What you should do:
Quote the data below in full, minus the images.

+===+

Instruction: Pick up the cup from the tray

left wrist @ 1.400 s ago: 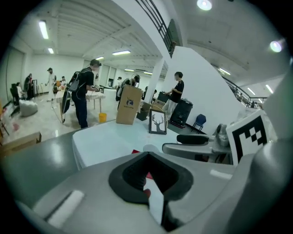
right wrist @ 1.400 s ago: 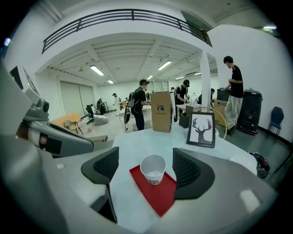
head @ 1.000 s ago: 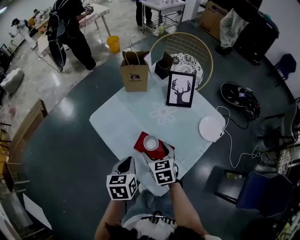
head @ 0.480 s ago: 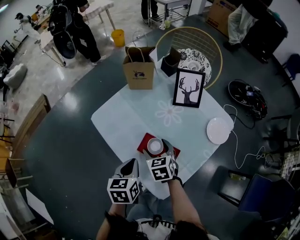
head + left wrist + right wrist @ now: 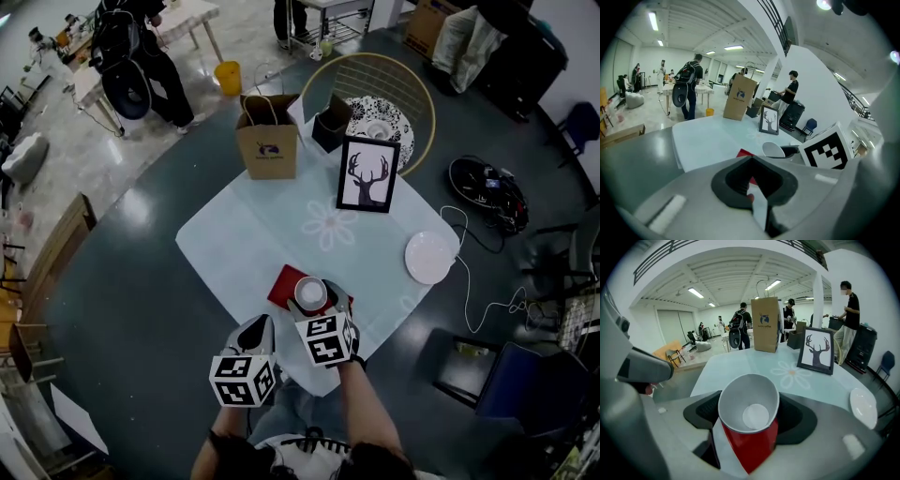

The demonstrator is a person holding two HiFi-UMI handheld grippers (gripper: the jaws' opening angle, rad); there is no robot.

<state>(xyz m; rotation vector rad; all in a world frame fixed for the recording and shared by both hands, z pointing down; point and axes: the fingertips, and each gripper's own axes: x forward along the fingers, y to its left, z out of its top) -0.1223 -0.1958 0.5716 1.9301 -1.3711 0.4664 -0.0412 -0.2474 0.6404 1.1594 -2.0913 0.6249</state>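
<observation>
A red paper cup (image 5: pixel 749 427) with a white inside is clamped between the jaws of my right gripper (image 5: pixel 748 434), tilted with its mouth toward the camera. In the head view the cup (image 5: pixel 310 292) hangs over the red tray (image 5: pixel 282 284) near the front edge of the pale table (image 5: pixel 244 234), with the right gripper (image 5: pixel 317 306) shut on it. My left gripper (image 5: pixel 255 330) hovers just left of the tray at the table's front edge, jaws together and holding nothing. The left gripper view shows the cup's rim (image 5: pixel 773 149) and a bit of the tray (image 5: pixel 743 153).
At the table's far side stand a brown paper bag (image 5: pixel 267 141), a framed deer picture (image 5: pixel 366 176) and a black box (image 5: pixel 328 127). A white plate (image 5: pixel 430 257) lies at the right edge. A round chair (image 5: pixel 380 103) sits behind; people stand in the background.
My right gripper has closed round the cup, and the cup now looks slightly higher, over the tray rather than on it. The left gripper has barely shifted.
</observation>
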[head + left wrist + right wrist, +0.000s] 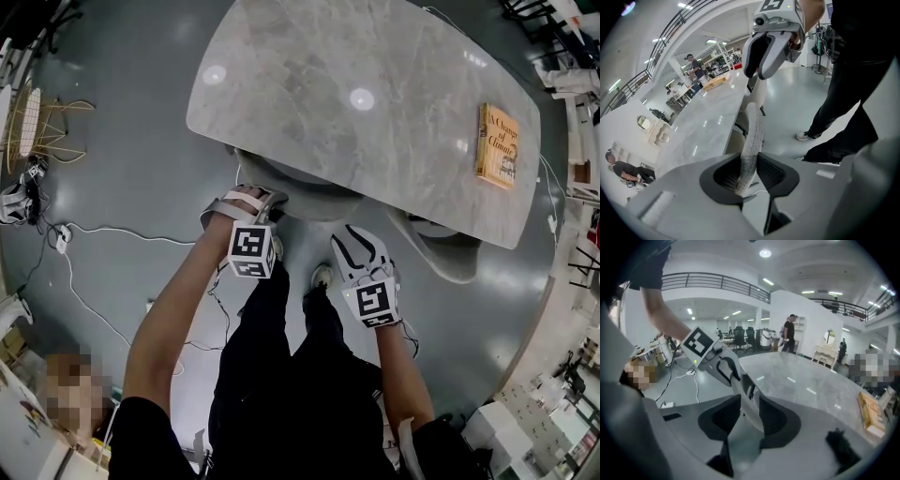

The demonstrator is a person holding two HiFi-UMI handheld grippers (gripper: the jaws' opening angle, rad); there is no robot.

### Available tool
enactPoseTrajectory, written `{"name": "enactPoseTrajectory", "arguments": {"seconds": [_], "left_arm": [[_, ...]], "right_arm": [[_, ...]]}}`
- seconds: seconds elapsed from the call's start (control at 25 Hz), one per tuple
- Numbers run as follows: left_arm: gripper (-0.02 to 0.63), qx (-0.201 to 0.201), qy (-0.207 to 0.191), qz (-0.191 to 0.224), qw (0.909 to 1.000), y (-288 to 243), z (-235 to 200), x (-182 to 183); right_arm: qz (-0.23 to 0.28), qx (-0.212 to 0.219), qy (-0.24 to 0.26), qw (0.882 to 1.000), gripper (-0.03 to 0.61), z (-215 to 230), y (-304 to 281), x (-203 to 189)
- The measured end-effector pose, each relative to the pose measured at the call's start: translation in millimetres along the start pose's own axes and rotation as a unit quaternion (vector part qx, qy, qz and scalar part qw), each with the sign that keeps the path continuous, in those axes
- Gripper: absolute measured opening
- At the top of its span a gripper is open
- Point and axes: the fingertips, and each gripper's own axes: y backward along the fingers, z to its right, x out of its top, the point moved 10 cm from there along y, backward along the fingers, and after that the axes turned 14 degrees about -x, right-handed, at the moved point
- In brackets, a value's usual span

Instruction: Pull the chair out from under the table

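Observation:
The grey chair's curved back [309, 192] pokes out from under the marble table [375, 94]. My left gripper [255, 199] sits at the left end of the back's top rim. In the left gripper view the rim [753, 126] runs between the pads, and the left gripper [750, 173] is shut on it. My right gripper [354, 239] hovers near the rim's right part. In the right gripper view the rim [739, 387] passes between the jaws of the right gripper [750, 414], which stands open with a gap on the left side.
A yellow book [497, 145] lies at the table's right end. A second grey chair [441, 248] is tucked in on the right. Cables [94, 234] trail over the floor at left. The person's legs and shoes [321, 277] stand just behind the chair.

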Motion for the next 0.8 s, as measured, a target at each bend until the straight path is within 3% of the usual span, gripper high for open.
{"name": "enactPoseTrajectory", "arguments": {"seconds": [0.2,0.44,0.8], "left_arm": [[0.110,-0.002,-0.005,0.000,1.0000,0,0,2],[0.110,-0.003,-0.010,0.000,0.9999,0,0,2],[0.109,-0.005,-0.015,-0.003,0.9999,-4,-1,1]], "right_arm": [[-0.044,0.028,0.137,0.989,0.180,-11,-23,-11],[-0.058,0.045,0.239,0.968,0.198,-18,-49,-14],[-0.072,0.058,0.321,0.943,0.198,-33,-87,-20]]}}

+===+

Answer area:
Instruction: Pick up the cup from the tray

left wrist @ 1.400 s ago: 
right wrist @ 1.400 s ago: 
head @ 1.000 s ago: 
head @ 0.480 s ago: 
head + left wrist + right wrist @ now: 

The demonstrator is a person holding two HiFi-UMI handheld grippers (gripper: the jaws' opening angle, rad); there is no robot.

<state>(xyz m; rotation vector rad; all in a world frame fixed for the recording and shared by both hands, z pointing down; point and axes: the fingertips, and each gripper's own axes: x forward along the fingers, y to its left, z out of its top) -0.1223 -0.1958 0.5716 1.9301 -1.3711 0.4664 -0.0412 -0.2474 0.6404 1.1594 -2.0913 0.6249</state>
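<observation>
A red paper cup (image 5: pixel 749 427) with a white inside is clamped between the jaws of my right gripper (image 5: pixel 748 434), tilted with its mouth toward the camera. In the head view the cup (image 5: pixel 310 292) hangs over the red tray (image 5: pixel 282 284) near the front edge of the pale table (image 5: pixel 244 234), with the right gripper (image 5: pixel 317 306) shut on it. My left gripper (image 5: pixel 255 330) hovers just left of the tray at the table's front edge, jaws together and holding nothing. The left gripper view shows the cup's rim (image 5: pixel 773 149) and a bit of the tray (image 5: pixel 743 153).
At the table's far side stand a brown paper bag (image 5: pixel 267 141), a framed deer picture (image 5: pixel 366 176) and a black box (image 5: pixel 328 127). A white plate (image 5: pixel 430 257) lies at the right edge. A round chair (image 5: pixel 380 103) sits behind; people stand in the background.
My right gripper has closed round the cup, and the cup now looks slightly higher, over the tray rather than on it. The left gripper has barely shifted.
</observation>
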[head + left wrist + right wrist, +0.000s] 

The demonstrator is a person holding two HiFi-UMI handheld grippers (gripper: the jaws' opening angle, rad); there is no robot.

### Available tool
enactPoseTrajectory, written `{"name": "enactPoseTrajectory", "arguments": {"seconds": [_], "left_arm": [[_, ...]], "right_arm": [[_, ...]]}}`
- seconds: seconds elapsed from the call's start (control at 25 Hz), one per tuple
- Numbers run as follows: left_arm: gripper (-0.02 to 0.63), qx (-0.201 to 0.201), qy (-0.207 to 0.191), qz (-0.191 to 0.224), qw (0.909 to 1.000), y (-288 to 243), z (-235 to 200), x (-182 to 183); right_arm: qz (-0.23 to 0.28), qx (-0.212 to 0.219), qy (-0.24 to 0.26), qw (0.882 to 1.000), gripper (-0.03 to 0.61), z (-215 to 230), y (-304 to 281), x (-203 to 189)
- The measured end-effector pose, each relative to the pose measured at the call's start: translation in millimetres along the start pose's own axes and rotation as a unit quaternion (vector part qx, qy, qz and scalar part qw), each with the sign that keeps the path continuous, in those axes
- Gripper: absolute measured opening
- At the top of its span a gripper is open
- Point and axes: the fingertips, and each gripper's own axes: y backward along the fingers, z to its right, x out of its top, the point moved 10 cm from there along y, backward along the fingers, and after that the axes turned 14 degrees about -x, right-handed, at the moved point
- In brackets, a value's usual span

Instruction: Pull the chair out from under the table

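Observation:
The grey chair's curved back [309, 192] pokes out from under the marble table [375, 94]. My left gripper [255, 199] sits at the left end of the back's top rim. In the left gripper view the rim [753, 126] runs between the pads, and the left gripper [750, 173] is shut on it. My right gripper [354, 239] hovers near the rim's right part. In the right gripper view the rim [739, 387] passes between the jaws of the right gripper [750, 414], which stands open with a gap on the left side.
A yellow book [497, 145] lies at the table's right end. A second grey chair [441, 248] is tucked in on the right. Cables [94, 234] trail over the floor at left. The person's legs and shoes [321, 277] stand just behind the chair.
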
Motion for the next 0.8 s, as measured, a target at each bend until the straight path is within 3% of the usual span, gripper high for open.
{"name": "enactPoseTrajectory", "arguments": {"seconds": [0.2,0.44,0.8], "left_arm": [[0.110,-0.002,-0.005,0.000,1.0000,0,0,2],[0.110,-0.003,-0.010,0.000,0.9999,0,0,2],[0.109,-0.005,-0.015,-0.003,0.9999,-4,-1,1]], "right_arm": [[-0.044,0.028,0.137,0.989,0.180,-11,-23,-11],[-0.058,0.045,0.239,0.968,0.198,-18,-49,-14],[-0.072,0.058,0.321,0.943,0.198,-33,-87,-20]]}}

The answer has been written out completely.